Mais à travers ces différents mouvements, il est tout sauf chaotique. Il est intentionnel et conçu pour se déployer à travers différentes émotions : montée, chute, crescendo et immobilité. Dès le plein régime du refrain, le morceau revient doucement sur terre et nous donne à tous l'occasion de respirer à nouveau, de faire le point et d'écouter.
Sur le plan sonore, c'est luxueux et cinématographique. Produit par Ru Lemer (Foals), mixé par Adrian Hall (Depeche Mode, Anna Clavi) et masterisé par Nick Watson (Sea Girls, Warpaint), il a à la fois intimité et ampleur émotionnelle, nous emmenant à travers une histoire qui explore les thèmes de l'insécurité et de la résistance, les messages aux proches, les images de rues et les petits rituels d'évasion, capturant la tension entre instabilité et identité.

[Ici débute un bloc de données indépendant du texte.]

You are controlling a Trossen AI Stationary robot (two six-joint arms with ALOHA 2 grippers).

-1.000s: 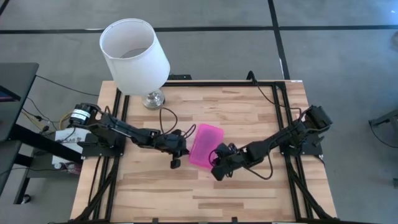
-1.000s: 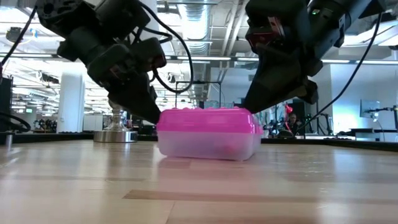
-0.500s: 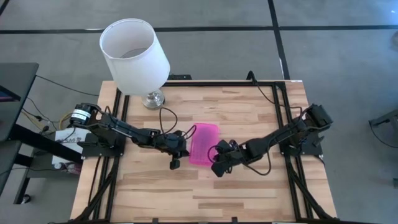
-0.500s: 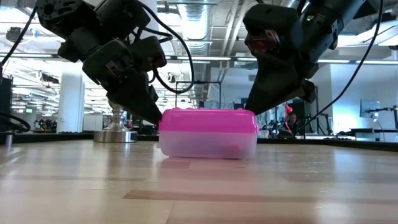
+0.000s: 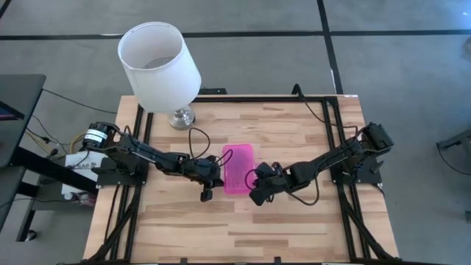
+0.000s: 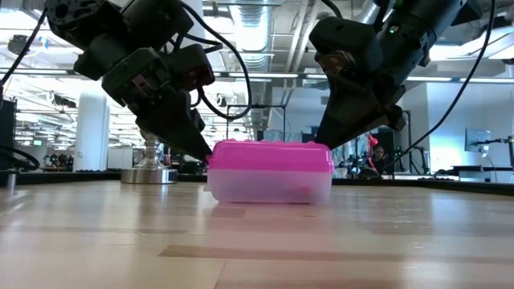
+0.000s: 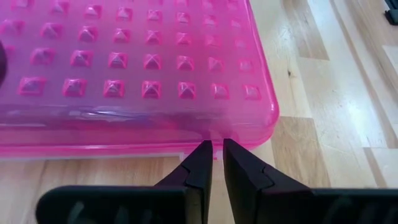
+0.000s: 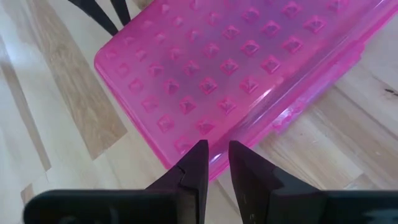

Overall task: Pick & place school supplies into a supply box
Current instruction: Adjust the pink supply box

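High view, frame centre: supply box (image 5: 238, 168), bright pink lid studded with raised pyramids, clear base, lid closed. Left gripper (image 5: 215, 175) at its left edge, fingers nearly together, holding nothing. Right gripper (image 5: 255, 184) at lower-right corner, narrowly parted, empty.

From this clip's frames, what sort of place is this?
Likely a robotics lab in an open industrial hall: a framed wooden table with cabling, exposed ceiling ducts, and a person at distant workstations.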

Formé à Exeter grâce à une série de rencontres fortuites, le quatuor s'est rapidement imposé sur la scène live de la ville, remplissant à lui seul des salles de 500 places. Depuis leur déménagement à Brighton l'année dernière, cette dynamique n'a fait que s'accentuer : quatre performances consécutives à guichets fermés lors de leur résidence Mosquito Nights et des tournées aux côtés des Molotovs et Nieve Ella ont rehaussé à la fois leur visibilité et leur son. Les premiers murmures des pairs deviennent de plus en plus forts. « Die Twice » est déjà considéré comme un film à regarder en 2026.